**To do**: Repeat the entries that follow verbatim, without any of their pictures.

**Study material**:
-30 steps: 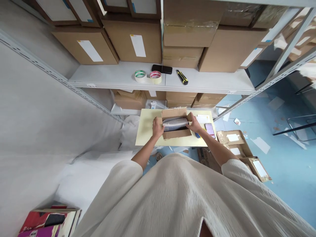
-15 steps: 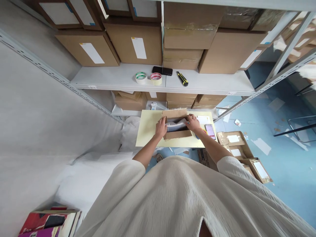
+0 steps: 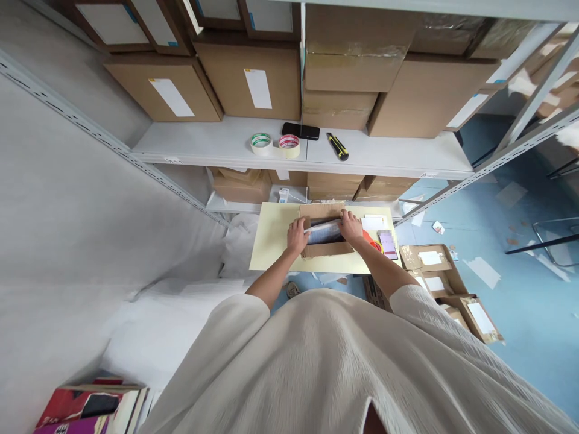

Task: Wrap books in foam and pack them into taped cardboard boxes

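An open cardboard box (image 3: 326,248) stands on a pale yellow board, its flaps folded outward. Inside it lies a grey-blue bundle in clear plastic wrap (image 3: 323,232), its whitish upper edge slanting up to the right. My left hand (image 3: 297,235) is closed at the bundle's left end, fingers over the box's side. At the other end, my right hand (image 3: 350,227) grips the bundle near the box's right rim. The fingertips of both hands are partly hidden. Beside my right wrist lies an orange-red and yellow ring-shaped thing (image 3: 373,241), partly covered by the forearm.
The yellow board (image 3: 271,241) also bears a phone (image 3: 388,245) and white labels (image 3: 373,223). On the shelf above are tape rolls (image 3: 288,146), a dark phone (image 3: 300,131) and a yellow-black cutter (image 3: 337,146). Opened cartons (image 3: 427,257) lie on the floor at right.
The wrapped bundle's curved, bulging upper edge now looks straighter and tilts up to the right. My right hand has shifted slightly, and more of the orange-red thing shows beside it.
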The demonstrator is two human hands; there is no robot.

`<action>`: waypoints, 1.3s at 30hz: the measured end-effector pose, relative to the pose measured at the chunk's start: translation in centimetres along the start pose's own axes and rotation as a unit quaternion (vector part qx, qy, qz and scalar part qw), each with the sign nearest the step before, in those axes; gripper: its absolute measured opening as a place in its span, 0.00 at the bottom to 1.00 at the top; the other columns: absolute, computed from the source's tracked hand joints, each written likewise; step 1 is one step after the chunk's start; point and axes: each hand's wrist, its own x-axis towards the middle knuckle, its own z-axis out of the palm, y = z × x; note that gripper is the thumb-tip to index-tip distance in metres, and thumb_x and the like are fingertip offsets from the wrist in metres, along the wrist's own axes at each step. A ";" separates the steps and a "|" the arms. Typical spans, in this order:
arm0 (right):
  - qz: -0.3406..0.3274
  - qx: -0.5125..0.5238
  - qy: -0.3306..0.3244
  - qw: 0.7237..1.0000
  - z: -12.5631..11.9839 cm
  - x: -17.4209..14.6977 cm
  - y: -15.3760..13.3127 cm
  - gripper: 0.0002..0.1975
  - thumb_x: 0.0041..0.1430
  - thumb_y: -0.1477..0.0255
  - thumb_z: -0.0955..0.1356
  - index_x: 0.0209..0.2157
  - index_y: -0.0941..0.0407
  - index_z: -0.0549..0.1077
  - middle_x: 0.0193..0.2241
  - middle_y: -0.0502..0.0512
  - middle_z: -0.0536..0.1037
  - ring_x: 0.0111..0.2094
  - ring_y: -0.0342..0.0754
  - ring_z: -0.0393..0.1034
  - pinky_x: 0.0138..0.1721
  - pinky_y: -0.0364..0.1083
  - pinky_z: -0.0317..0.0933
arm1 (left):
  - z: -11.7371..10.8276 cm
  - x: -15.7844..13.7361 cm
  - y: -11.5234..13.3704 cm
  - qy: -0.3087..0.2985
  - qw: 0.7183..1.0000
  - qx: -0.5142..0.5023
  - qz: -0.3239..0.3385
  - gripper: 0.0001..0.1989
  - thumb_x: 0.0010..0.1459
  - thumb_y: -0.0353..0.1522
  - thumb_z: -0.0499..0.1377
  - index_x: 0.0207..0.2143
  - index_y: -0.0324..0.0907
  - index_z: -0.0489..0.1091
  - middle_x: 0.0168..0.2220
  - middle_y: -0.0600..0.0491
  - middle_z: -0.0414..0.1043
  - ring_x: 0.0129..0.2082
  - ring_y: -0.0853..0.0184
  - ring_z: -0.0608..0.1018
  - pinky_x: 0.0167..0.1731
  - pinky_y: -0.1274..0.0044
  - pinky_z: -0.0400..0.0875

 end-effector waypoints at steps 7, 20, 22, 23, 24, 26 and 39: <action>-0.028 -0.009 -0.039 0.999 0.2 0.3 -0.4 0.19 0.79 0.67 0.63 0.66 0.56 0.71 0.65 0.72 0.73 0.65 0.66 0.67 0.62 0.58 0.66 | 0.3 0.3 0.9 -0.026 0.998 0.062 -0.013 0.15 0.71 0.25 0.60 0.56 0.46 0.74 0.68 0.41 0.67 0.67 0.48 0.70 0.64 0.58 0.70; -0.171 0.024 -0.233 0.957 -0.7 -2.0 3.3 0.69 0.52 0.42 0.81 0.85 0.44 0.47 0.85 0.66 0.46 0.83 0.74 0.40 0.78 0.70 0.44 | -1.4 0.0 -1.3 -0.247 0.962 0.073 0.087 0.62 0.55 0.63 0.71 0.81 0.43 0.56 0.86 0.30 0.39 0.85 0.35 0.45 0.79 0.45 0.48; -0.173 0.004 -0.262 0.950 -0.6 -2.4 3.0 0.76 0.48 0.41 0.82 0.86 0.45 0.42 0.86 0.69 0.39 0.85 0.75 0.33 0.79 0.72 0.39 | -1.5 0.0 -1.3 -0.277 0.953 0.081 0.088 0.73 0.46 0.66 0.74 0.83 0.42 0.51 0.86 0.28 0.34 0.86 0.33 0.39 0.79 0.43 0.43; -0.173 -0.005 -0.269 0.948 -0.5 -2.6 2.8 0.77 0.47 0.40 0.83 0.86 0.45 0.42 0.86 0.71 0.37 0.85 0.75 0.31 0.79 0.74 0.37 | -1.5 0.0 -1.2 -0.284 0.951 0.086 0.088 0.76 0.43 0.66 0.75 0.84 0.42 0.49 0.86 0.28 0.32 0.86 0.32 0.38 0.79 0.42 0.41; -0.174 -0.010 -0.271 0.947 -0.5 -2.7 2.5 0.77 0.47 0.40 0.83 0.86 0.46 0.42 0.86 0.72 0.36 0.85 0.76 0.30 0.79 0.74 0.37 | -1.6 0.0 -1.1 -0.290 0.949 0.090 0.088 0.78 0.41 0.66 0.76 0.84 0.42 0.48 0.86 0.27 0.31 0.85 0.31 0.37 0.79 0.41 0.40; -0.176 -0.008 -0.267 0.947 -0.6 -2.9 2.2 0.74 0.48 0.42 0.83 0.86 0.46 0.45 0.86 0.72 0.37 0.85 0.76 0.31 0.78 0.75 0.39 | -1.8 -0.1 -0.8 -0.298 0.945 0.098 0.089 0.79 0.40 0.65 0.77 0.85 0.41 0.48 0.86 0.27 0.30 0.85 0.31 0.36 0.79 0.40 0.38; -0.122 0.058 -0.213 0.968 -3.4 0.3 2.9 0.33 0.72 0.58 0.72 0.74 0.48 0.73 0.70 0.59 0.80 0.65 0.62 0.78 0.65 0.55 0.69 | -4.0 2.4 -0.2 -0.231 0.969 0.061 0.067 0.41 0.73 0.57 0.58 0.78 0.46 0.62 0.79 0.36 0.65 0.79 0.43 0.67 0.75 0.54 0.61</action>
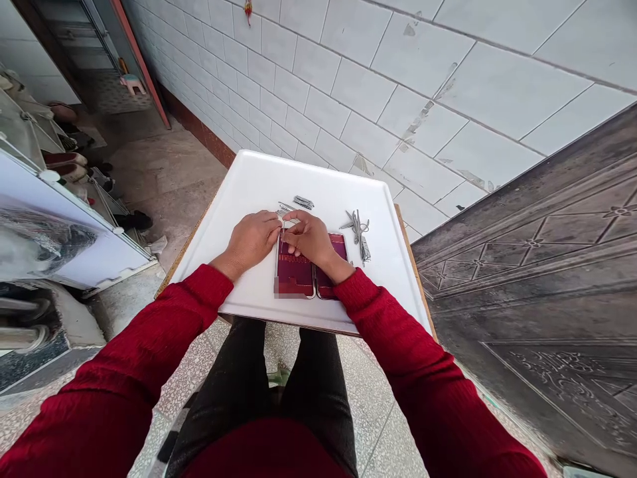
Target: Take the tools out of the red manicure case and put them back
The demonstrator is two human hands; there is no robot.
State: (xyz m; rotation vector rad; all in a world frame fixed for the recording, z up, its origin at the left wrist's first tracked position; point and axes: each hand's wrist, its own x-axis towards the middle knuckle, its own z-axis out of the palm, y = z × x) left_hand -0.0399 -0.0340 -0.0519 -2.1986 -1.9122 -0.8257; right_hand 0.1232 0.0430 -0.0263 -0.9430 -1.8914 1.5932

**Response area**:
-30 steps: 
-15 steps: 
+0 steps: 

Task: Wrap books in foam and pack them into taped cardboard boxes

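An open cardboard box (image 3: 326,248) stands on a pale yellow board, its flaps folded outward. Inside it lies a grey-blue bundle in clear plastic wrap (image 3: 323,232), its whitish upper edge slanting up to the right. My left hand (image 3: 297,235) is closed at the bundle's left end, fingers over the box's side. At the other end, my right hand (image 3: 350,227) grips the bundle near the box's right rim. The fingertips of both hands are partly hidden. Beside my right wrist lies an orange-red and yellow ring-shaped thing (image 3: 373,241), partly covered by the forearm.
The yellow board (image 3: 271,241) also bears a phone (image 3: 388,245) and white labels (image 3: 373,223). On the shelf above are tape rolls (image 3: 288,146), a dark phone (image 3: 300,131) and a yellow-black cutter (image 3: 337,146). Opened cartons (image 3: 427,257) lie on the floor at right.
The wrapped bundle's curved, bulging upper edge now looks straighter and tilts up to the right. My right hand has shifted slightly, and more of the orange-red thing shows beside it.
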The demonstrator is two human hands; there is no robot.

`<action>`: waypoints, 1.3s at 30hz: the measured end-effector pose, relative to the pose measured at the chunk's start: translation in centimetres along the start pose's own axes and rotation as a unit quaternion (vector part qx, qy, qz and scalar part qw), each with the sign nearest the step before, in those axes; gripper: its absolute measured opening as a place in its span, 0.00 at the bottom to 1.00 at the top; the other columns: absolute, computed from the source's tracked hand joints, each written likewise; step 1 is one step after the chunk's start; point and axes: each hand's wrist, its own x-axis towards the middle knuckle, its own z-axis out of the palm, y = z × x; note that gripper is the thumb-tip to index-tip distance in metres, and thumb_x and the like are fingertip offsets from the wrist in metres, along the wrist's own axes at each step. A ";" separates the steps and a "|" the arms. Typical spans, in this order:
arm0 (right):
  - qz: -0.3406..0.3274
  - qx: -0.5125..0.5238
  - qy: -0.3306..0.3244
  - qw: 0.7237..1.0000
  - z: -12.5631..11.9839 cm
  - x: -17.4209..14.6977 cm
  - y: -15.3760..13.3127 cm
  - gripper: 0.0002..0.1975
  - thumb_x: 0.0041..0.1430
  - thumb_y: -0.1477..0.0255
  - thumb_z: -0.0955..0.1356
  - index_x: 0.0209..0.2157
  - index_y: -0.0941..0.0407
  - index_z: -0.0549..0.1077
  - middle_x: 0.0193..0.2241
  - middle_y: -0.0502..0.0512
  - middle_z: -0.0536..0.1037
  - ring_x: 0.0111..0.2094
  - ring_y: -0.0342..0.0754
  - ring_z: -0.0393..0.1034
  - pinky_x: 0.0138..0.1721
  - pinky_y: -0.0364..0.1083
  - pinky_z: -0.0317..0.0933
arm1 (left):
  - z: -11.7371..10.8276 cm
  - x: -15.7844..13.7361 cm
  - y: -11.5234..13.3704 cm
  - qy: -0.3087..0.2985
  - qw: 0.7183..1.0000
  - qx: -0.5142..0.5023
  - qz: -0.3239..0.3385
  - gripper: 0.0001..0.1989
  - thumb_x: 0.0010..0.1459
  - thumb_y: -0.0353..0.1522
  - thumb_z: -0.0499..0.1377
  - index_x: 0.0207..0.2143
  - index_y: -0.0324..0.0907
  - index_z: -0.0489..0.1091
  - middle_x: 0.0168..0.2220
  - middle_y: -0.0600..0.0491
  - middle_z: -0.0414..0.1043
  - ring_x: 0.0129..0.2082
  - ring_y: -0.0853..0.0184
  - ring_z: -0.0608..0.1018
  - pinky_x: 0.0167..0.1731
  - pinky_y: -0.1274..0.0044
  - pinky_z: -0.0400..0.0875

 end-effector waypoints at steps 7, 20, 22, 23, 24, 26 and 39: <action>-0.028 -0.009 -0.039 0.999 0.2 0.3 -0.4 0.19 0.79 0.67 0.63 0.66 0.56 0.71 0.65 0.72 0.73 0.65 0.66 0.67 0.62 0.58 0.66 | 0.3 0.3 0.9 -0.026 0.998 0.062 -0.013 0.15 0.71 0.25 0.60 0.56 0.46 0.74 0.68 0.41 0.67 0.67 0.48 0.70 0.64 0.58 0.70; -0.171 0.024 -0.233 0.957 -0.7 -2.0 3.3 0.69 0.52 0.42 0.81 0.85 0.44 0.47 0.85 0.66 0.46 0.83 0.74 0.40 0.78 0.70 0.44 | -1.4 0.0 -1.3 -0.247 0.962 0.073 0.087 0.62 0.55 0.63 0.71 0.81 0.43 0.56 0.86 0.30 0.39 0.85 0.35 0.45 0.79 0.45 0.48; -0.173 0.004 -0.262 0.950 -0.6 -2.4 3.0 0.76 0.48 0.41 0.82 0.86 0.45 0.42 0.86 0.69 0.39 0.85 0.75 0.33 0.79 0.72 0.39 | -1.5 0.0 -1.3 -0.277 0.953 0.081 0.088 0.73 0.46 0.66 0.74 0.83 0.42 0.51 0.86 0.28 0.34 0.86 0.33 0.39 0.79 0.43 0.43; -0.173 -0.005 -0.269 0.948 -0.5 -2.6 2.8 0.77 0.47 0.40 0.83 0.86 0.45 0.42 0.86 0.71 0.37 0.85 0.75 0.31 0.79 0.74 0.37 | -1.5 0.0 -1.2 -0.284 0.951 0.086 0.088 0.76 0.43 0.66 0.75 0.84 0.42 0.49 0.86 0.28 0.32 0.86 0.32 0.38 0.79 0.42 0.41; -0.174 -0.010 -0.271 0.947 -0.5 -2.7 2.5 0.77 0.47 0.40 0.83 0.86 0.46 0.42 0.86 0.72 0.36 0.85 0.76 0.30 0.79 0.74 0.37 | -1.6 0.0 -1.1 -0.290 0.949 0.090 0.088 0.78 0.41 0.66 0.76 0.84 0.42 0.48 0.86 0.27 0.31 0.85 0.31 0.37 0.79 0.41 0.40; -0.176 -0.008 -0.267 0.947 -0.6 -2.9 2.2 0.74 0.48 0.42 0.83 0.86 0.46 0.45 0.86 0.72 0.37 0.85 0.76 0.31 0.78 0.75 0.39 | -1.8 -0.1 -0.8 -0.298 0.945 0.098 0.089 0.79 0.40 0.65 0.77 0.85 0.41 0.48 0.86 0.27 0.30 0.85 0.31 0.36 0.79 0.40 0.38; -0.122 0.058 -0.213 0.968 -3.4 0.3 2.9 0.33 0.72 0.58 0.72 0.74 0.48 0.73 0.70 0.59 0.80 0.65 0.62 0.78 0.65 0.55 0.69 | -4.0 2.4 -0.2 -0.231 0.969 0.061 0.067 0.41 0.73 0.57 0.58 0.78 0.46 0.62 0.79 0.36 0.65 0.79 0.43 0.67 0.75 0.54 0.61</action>
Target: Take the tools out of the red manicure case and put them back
The demonstrator is two human hands; there is no robot.
State: (xyz m; rotation vector rad; all in a world frame fixed for the recording, z up, its origin at the left wrist's first tracked position; point and axes: each hand's wrist, its own x-axis towards the middle knuckle, its own z-axis out of the palm, y = z × x) left_hand -0.0399 -0.0340 -0.0519 -2.1986 -1.9122 -0.8257; right_hand 0.1232 0.0430 -0.0263 -0.9430 -1.8914 1.5932

This answer has no further content.